Canada’s finance minister, Chrystia Freeland, will provide a fiscal update next Tuesday. It will not be pretty.
Federal finances are under increasing strain from slowing economic growth, expanded affordability measures, new social programs (such as dental care), massive subsidies for battery plants, and, perhaps most important of all, rapidly rising interest rates.
In fact, the monthly interest costs of the federal government are now at an all-time high. The latest available data for August shows federal interest costs exceeded $4.3 billion, surpassing the previous record of $4.03 billion set in December 1995. It’s more than double the pre-COVID amounts, as I illustrate below. And it’s the fastest acceleration in interest costs in recorded history.1While the fiscal monitor data does not extend further back than 1995, my own estimates of monthly costs inferred from the historical public accounts suggest very strongly that August 2023 is indeed an all-time record but I’m willing to be corrected.
At this rate, annual interest costs could exceed $50 billion—four years ahead of schedule.
All this means that when Minister Freeland updates the numbers next week, the federal deficit will almost surely grow. A lot.
In the PBO’s latest economic and fiscal outlook, they anticipated a $46.5 billion deficit this year—up from the budget’s $40 billion.
Other projections suggest we may see an even larger deficit. The latest projection by Finances of the Nation, which releases new figures every month, including a new set published last week, projects a deficit of just under $56 billion this year.
That may be overly pessimistic, of course. But if it is even close to accurate, then it would be a very large increase indeed. Excluding the COVID-19 years, which are obviously an exception, it would be an over $20 billion increase over last year. That’d be the largest increase since the financial crisis. And controlling for the health of the economy (using what’s called the “cyclically adjusted budget balance”), it would be the largest deficit, as a share of the economy, since 1995.
This doesn’t mean we’re headed over a fiscal cliff.
Relative to the size of government or the overall economy, the burden of these high interest costs remains lower than it was in the mid-1990s. Far lower. In 1995, interest costs were 35 percent of revenue and nearly 6 percent of our entire economy. Today, even if interest costs exceed $50 billion, that would be 11 percent of revenue and less than 2 percent of GPD. And central banks should start lowering their policy rates next year, perhaps by spring or earlier, as inflation pressures recede.
Canada is also not alone. Indeed, the situation abroad is even worse. Based on the latest data compiled by The Economist, the U.S. federal deficit is set to reach 5.7 percent of GDP this year, equivalent to roughly $165 billion in Canada. Borrowing in the Euro area is 3.4 percent. The U.K. is 3.9 percent. Indeed, of all the countries it tracks—developed and developing alike—only three expect a surplus: Australia, Denmark, and Norway.
However good the company we may be in, though, Canada has a challenge on its hands.
The federal government’s 2023 budget was based on a 10-year interest rate of approximately three percent. That may now have to increase by half a point, which could increase borrowing costs by several billion per year for the foreseeable future.
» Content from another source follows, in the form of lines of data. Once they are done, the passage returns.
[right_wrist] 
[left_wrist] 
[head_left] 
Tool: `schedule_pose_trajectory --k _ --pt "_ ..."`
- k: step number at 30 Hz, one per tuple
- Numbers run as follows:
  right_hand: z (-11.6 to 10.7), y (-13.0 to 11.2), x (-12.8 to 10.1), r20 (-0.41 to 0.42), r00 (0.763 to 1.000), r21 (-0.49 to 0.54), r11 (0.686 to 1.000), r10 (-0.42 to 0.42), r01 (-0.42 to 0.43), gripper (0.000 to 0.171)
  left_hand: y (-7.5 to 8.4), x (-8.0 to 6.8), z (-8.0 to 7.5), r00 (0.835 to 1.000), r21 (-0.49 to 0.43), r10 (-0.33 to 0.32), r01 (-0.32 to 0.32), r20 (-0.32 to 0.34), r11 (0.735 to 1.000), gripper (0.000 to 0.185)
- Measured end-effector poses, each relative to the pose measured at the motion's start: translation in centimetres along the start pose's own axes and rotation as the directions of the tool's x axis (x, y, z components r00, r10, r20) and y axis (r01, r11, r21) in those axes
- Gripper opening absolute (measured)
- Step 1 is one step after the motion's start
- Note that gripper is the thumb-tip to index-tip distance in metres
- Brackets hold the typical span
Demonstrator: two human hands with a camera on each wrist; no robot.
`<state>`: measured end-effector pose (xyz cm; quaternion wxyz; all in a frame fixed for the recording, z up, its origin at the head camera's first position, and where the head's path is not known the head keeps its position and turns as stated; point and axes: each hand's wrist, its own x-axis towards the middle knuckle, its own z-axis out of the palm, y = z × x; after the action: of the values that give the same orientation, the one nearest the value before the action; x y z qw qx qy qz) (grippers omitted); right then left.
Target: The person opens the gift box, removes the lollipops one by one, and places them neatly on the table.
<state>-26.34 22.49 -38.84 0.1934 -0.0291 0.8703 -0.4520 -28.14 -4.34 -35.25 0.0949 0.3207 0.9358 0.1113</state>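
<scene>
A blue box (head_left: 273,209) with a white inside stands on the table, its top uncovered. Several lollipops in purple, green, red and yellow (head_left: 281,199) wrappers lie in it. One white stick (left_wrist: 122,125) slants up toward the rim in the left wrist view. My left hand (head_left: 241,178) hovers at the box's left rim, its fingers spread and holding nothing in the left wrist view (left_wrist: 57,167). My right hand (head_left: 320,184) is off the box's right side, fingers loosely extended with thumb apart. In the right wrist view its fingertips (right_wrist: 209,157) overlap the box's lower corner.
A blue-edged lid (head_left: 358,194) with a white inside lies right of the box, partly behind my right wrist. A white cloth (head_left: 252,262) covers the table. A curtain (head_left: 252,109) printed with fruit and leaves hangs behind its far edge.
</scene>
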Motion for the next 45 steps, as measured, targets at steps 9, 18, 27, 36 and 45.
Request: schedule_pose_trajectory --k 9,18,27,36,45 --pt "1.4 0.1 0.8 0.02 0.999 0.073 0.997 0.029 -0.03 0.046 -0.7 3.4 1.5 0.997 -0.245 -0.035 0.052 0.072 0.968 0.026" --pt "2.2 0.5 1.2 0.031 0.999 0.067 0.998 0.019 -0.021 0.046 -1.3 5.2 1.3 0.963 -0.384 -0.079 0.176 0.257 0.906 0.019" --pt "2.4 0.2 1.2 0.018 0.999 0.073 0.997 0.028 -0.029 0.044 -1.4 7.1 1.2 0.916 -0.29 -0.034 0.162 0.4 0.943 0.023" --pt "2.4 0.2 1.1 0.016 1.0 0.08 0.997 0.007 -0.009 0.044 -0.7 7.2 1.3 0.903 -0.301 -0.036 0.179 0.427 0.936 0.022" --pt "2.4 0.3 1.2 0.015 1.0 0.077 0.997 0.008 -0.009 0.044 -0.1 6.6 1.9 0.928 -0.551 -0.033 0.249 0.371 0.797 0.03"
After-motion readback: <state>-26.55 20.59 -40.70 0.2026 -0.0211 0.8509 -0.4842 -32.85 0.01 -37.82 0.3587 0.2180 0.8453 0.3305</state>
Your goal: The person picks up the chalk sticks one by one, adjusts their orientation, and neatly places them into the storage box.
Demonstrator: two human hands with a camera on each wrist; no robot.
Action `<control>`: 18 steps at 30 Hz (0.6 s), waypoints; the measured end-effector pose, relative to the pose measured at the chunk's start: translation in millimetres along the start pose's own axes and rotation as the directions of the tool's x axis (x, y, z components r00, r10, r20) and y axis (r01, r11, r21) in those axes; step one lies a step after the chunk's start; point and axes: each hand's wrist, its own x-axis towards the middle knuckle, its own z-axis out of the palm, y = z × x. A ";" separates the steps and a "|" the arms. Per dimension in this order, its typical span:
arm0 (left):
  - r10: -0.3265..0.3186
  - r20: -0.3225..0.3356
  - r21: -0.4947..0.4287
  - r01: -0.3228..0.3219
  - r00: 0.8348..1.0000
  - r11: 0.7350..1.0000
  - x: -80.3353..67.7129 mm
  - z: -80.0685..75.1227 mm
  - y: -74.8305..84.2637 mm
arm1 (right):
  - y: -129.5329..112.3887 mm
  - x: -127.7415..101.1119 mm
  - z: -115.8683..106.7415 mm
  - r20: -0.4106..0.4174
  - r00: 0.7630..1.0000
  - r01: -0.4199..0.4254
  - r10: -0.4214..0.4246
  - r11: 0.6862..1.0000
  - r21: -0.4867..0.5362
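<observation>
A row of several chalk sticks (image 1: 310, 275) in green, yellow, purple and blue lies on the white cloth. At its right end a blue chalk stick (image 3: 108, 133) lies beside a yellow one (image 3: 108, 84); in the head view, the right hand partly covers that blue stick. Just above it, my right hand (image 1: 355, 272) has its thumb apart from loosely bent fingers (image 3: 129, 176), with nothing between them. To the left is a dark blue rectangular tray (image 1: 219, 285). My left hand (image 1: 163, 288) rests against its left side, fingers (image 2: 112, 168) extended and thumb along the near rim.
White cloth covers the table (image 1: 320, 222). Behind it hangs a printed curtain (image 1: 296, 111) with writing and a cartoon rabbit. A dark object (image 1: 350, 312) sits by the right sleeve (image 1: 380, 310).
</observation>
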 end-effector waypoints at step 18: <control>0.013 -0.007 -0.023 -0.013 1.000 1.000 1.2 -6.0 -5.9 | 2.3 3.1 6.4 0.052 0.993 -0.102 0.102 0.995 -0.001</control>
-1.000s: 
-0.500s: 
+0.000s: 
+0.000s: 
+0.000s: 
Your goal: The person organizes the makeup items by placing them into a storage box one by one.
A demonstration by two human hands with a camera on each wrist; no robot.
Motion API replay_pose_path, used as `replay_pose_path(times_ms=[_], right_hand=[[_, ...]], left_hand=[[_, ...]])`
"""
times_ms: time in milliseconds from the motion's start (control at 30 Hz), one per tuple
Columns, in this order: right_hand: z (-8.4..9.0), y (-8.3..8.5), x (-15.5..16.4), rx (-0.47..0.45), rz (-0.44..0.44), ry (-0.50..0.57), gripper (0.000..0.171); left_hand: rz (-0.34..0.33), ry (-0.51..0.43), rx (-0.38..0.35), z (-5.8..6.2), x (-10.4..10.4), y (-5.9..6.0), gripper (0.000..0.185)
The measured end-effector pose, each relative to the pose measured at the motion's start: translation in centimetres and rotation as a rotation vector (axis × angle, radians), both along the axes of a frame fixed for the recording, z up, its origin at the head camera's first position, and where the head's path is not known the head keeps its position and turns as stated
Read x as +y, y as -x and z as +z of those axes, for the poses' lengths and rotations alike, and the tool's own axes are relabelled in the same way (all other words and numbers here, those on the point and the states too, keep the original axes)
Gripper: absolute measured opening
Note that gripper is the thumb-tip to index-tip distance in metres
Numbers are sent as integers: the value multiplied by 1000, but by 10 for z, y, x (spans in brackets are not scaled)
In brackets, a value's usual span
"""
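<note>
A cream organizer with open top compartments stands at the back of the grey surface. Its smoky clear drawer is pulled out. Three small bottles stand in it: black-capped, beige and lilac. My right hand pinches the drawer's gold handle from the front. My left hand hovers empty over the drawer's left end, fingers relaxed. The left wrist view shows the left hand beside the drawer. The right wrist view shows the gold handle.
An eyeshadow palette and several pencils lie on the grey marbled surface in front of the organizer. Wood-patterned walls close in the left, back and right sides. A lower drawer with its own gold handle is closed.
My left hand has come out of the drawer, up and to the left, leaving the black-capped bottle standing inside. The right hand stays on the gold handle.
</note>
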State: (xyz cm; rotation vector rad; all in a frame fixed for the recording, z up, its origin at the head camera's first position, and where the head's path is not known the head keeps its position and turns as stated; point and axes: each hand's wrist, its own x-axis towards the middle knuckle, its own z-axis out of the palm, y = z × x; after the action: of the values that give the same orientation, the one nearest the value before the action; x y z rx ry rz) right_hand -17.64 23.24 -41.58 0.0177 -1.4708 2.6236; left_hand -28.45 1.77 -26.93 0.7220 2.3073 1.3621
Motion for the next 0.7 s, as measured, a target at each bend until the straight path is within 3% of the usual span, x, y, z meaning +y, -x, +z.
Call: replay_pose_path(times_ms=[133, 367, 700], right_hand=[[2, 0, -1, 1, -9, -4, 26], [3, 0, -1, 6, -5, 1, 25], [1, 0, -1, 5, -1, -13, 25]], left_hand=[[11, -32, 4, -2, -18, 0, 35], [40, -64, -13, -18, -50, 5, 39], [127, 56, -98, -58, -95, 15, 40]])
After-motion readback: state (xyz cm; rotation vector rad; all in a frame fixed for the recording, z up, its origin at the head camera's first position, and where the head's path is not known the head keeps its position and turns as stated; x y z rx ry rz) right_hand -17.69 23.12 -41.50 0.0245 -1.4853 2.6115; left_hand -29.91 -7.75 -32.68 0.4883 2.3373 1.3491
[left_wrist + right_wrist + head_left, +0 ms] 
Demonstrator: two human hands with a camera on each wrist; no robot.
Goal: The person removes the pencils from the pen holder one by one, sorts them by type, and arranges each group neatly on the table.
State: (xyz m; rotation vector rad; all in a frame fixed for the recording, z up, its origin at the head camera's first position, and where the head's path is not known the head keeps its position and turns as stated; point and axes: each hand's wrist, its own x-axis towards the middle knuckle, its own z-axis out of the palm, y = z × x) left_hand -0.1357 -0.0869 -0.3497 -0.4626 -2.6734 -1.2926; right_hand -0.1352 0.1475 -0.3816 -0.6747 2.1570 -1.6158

And if rates stay higher for longer, as many (including the Bank of Canada) now expect, the government’s debt levels may not be sustainable.
Consider a situation where federal borrowing costs average 3.5 percent, government revenue and economic growth slow to an average of 3 percent, and government spending grows at 3.5 percent. I estimate that federal debt GDP by 2028 would reach 47 percent—roughly where it was at its highest level following COVID-19. This is far higher than the government’s plan for 40 percent that year.
Federal debt that grows faster than the economy is not sustainable. If the fiscal update shows that, alarm bells should ring.
What can Canada do? As I’ve noted before, sticking with the government’s own previous plans would be a good start. Ratcheting up spending plans with every single budget is an important reason why we’re in this situation. Looking ahead, those seeking to replace the current prime minister—whether within the Liberal Party or Pierre Poilievre of the Conservatives—should start considering options.
The longer we delay, the larger and more difficult our fiscal challenges will become.